Affari sporchi con i baby migranti, il caso di una pontina d’adozione

Una testa di legno a quanto pare, ma da questo a considerarla parte di un’associazione per delinquere, finalizzata a compiere reati contro la pubblica amministrazione e contro la persona ce ne passa. Questa la molla che ha portato la Corte di Cassazione ad annullare l’ordinanza con cui a una 34enne siciliana, Francesca Provvidenza Politi, residente a Latina, è stato imposto l’obbligo di firma presso la caserma dei carabinieri nel capoluogo pontino.

La Suprema Corte, ridimensionando così l’impianto accusatorio nei confronti della giovane travolta da un’inchiesta sulla gestione di centri per migranti minorenni, disabili e anziani in Sicilia, ha rinviato il caso al Tribunale del Riesame di Catania, affinché torni a pronunciarsi sull’eventuale misura a cui sottoporre la 34enne.

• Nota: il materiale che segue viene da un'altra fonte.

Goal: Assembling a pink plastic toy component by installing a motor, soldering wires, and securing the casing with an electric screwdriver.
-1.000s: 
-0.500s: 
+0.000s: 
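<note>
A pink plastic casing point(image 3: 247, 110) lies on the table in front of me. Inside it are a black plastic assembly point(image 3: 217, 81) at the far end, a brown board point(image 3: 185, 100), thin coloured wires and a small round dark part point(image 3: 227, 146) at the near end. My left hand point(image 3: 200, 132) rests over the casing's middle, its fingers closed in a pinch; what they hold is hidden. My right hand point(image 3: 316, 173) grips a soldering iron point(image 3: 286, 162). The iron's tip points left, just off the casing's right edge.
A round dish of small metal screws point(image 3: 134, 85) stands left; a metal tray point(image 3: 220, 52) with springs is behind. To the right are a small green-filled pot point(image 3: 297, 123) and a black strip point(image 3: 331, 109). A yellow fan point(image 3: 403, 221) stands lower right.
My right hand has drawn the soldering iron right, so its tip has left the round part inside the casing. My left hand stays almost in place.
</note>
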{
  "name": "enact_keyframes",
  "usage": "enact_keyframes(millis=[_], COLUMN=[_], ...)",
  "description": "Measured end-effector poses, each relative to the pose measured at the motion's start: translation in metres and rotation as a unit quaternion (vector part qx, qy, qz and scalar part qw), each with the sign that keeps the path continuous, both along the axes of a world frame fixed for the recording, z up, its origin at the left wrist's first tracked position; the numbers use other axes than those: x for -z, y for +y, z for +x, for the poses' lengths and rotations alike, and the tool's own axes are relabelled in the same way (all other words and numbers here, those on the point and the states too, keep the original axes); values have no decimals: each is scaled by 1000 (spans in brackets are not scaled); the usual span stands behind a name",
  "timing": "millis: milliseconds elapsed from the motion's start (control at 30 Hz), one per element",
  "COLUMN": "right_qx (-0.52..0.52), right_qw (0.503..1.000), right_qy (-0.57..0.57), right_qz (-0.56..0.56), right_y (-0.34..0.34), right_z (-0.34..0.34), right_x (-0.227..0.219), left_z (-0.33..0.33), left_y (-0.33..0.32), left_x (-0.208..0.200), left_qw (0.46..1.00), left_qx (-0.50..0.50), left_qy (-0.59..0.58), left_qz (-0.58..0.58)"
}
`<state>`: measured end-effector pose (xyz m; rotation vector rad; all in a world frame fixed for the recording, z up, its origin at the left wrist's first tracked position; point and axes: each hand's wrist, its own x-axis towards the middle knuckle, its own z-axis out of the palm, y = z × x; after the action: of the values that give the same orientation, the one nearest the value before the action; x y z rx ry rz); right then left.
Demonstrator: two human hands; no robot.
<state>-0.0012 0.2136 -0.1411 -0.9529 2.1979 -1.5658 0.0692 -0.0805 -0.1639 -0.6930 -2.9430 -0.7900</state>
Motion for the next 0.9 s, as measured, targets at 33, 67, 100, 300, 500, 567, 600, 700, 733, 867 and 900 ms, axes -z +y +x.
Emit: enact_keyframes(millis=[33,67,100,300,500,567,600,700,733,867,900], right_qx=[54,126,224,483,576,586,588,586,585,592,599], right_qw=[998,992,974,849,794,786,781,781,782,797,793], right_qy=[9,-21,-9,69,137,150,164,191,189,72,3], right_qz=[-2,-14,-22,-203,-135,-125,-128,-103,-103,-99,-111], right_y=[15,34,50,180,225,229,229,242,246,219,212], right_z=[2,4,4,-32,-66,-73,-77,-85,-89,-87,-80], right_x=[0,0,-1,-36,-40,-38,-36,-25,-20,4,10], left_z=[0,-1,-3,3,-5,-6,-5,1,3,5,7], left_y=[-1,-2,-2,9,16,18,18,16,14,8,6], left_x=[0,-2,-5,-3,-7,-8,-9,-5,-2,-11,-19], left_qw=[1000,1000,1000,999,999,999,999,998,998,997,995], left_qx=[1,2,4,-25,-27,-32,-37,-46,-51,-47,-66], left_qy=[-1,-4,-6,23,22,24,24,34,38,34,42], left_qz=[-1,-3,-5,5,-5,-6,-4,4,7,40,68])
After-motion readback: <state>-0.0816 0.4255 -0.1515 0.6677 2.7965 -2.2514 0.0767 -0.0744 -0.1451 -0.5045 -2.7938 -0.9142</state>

Politi, trasferitasi da oltre un anno a Latina, a dicembre è stata arrestata nell’ambito di un’inchiesta della Procura di Catania, insieme ad altri 11 indagati. Secondo gli inquirenti, attorno a due centri gestiti nel capoluogo siciliano da due cooperative, Il Quadrifoglio e Vivere Insieme, raccolte nel Consorzio Progetto Vita di cui era presidente la 34enne, sarebbero state compiute delle frodi in pubbliche forniture, dando ai minorenni migranti giunti da soli in Italia cibo scarso e scadente, costringendoli a vivere in locali fatiscenti e a dormire su materassi pieni di pulci.

Affari sporchi che sarebbero stati portati avanti da una vera e propria associazione per delinquere, messa su da Pietro Bondi e Gemma Iapichello. La stessa organizzazione criminale, secondo gli inquirenti, avrebbe quindi maltrattato i minori e avrebbe anche corrotto due dipendenti dell’Inps, che avrebbero agevolato le pratiche delle coop al centro dell’inchiesta e informato in anticipo la presunta associazione per delinquere delle ispezioni, consentendole così di risparmiare sulle sanzioni per le varie irregolarità contributive. La presunta organizzazione criminale, infine, avrebbe anche tentato di estorcere 400 euro a uno straniero, promettendogli in cambio un posto di lavoro. Un business da oltre 20 milioni di euro. Politi è stata considerata parte dell’associazione per delinquere alla luce soprattutto delle conversazioni telefoniche intercettate dagli investigatori durante un’ispezione dell’Agenzia delle entrate. Il Riesame ha poi liberato la 34enne con il solo obbligo di firma e la Cassazione ha ora annullato anche quell’ordinanza. Ancora tutto da inquadrare dunque il ruolo di Politi nella vicenda.